#### [DATA SEGMENT]
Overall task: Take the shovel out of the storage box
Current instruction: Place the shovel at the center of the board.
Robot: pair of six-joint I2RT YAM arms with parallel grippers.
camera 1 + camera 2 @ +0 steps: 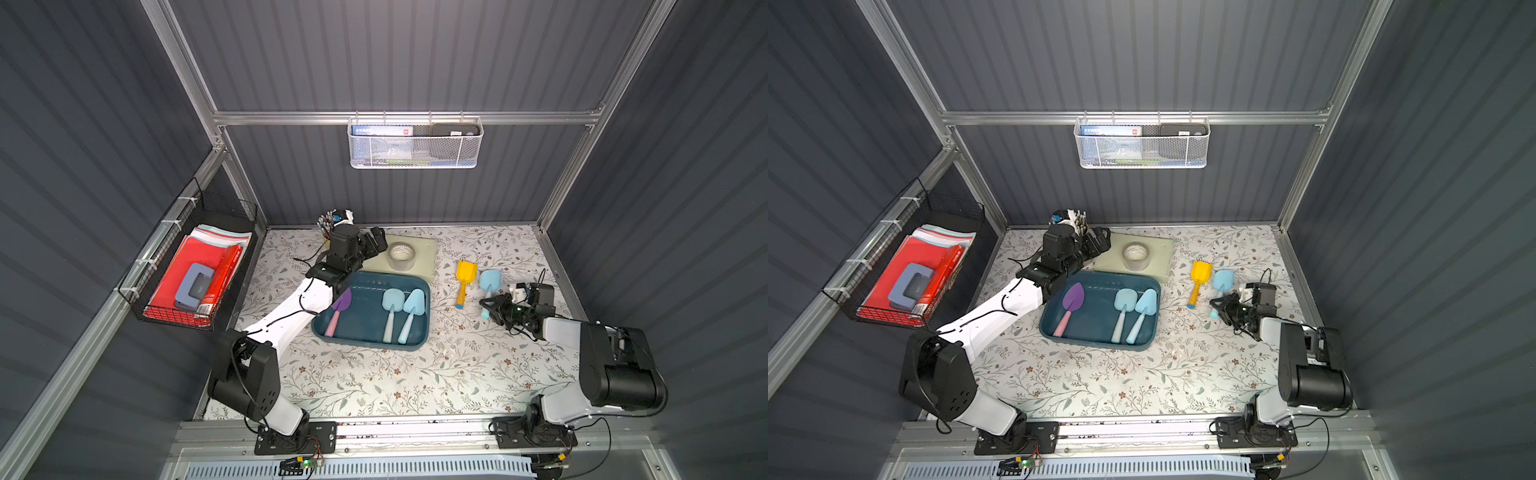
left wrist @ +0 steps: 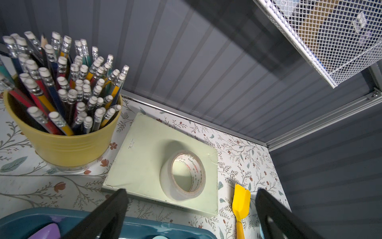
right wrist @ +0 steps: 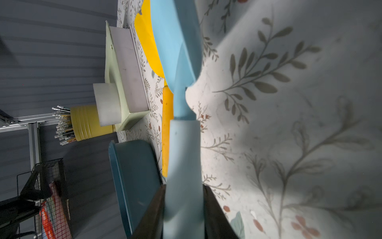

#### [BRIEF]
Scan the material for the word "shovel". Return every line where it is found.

#### [ANSWER FOR THIS EXERCISE]
Overall task: Take the shovel out of the storage box
Current instruction: Place the shovel at the center of the board.

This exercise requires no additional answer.